Figure 16 Oblique coronal reformation from multidetector CT arthrogram reveals longitudinal contrast extension into the supraspinatus tendon consistent with a delaminating articular surface partial tear (long arrows). Contrast is also seen in the subacromial-subdeltoid bursa from a coexisting full-thickness anterior supraspinatus tendon tear (short arrows).

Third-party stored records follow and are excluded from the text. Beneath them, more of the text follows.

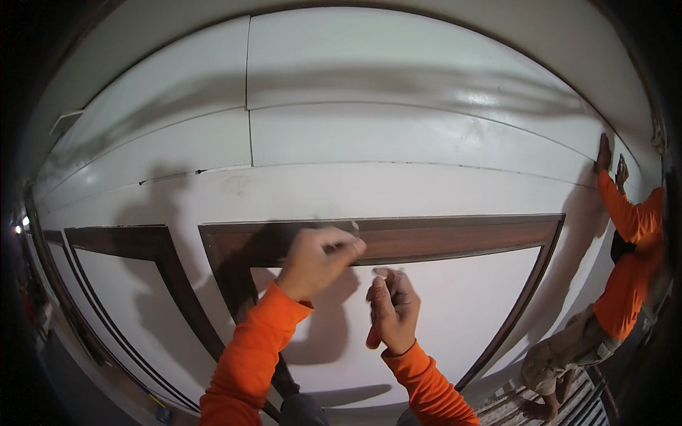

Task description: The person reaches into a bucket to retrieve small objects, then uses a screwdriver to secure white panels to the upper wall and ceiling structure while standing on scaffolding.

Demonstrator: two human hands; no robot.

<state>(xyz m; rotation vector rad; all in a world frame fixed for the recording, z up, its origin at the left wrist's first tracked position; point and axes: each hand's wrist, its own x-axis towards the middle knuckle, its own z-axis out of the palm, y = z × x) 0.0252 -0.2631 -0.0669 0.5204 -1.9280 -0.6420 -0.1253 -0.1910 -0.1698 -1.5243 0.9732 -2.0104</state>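
Observation:
My left hand (320, 261) is raised in front of the dark brown wooden frame (455, 240) on the wall. Its fingers are pinched together and slightly smeared by motion; a tiny pale speck shows near the fingertips, too small to name. Lower and to the right, my right hand (398, 312) is closed around a tool with a red handle (373, 338). The handle's end sticks out below the palm, while the fingers hide the rest. Something small and pale shows at the right thumb tip. The two hands are apart.
White wall panels (419, 135) with thin dark seams run above the frame. Another brown frame (121, 241) stands at left. On the right, a co-worker in an orange top (625, 284) reaches up to the panel, near slatted planks (568, 405) below.

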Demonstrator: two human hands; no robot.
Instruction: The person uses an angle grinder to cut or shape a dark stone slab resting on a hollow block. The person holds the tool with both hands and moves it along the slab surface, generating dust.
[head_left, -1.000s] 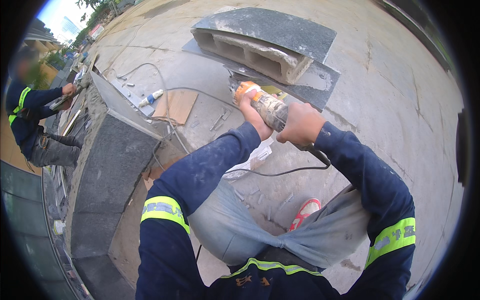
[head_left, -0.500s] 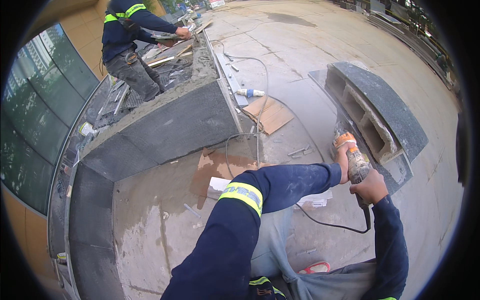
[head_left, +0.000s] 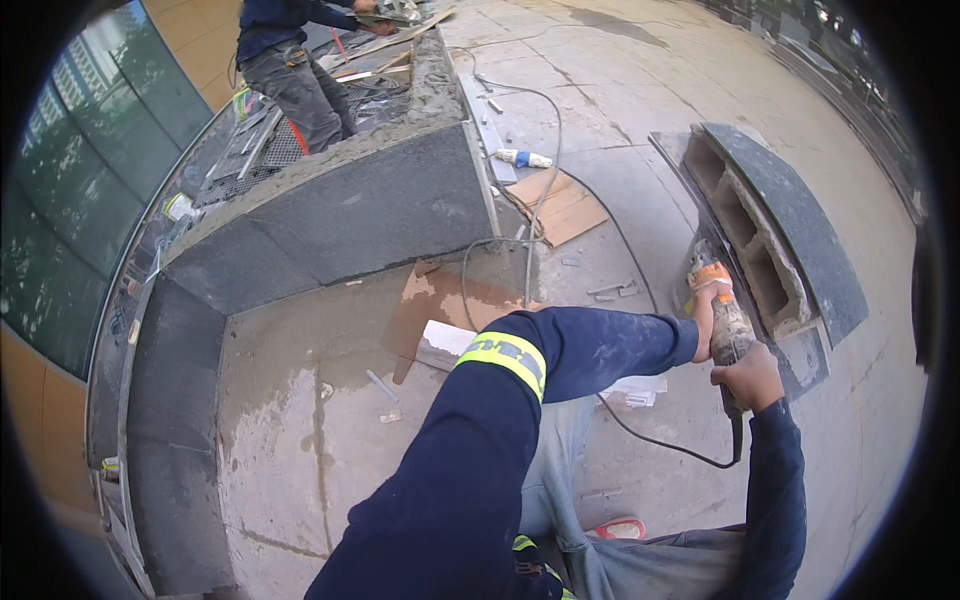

Similar sensitivities and specificities between CT arthrography and 3T MR arthrography in evaluating lesions of the proximal long head of biceps tendon have also been demonstrated,[56] although relatively poor sensitivity (31% and 27%, respectively) was observed for both modalities. MDCT arthrography has been shown to be effective in accurately detecting SLAP lesions and distinguishing between normal variants affecting the anterosuperior labrum and labral-bicipital complex.[57]
[58]
[59]
Chondral defects in various joints are well assessed using MDCT arthrography with accuracy in some cases superior to that of direct MR arthrography[60]
[61]
[62]
[63] ([Fig. 17]). Sensitivity for abnormalities that do not involve the chondral surface, however, is limited when compared with conventional MR imaging. Other areas where CT arthrography may be considered the preferred study over MR arthrography include the characterization of osseous lesions (e.g., Hill-Sachs and bony Bankart), detection of pathological calcifications (e.g., Bennett lesion, calcific tendinitis), and postoperative imaging in the setting of metal suture anchors.
Figure 17 Oblique coronal reformation from multidetector CT arthrogram demonstrates a full-thickness chondral defect of the humeral head (arrows).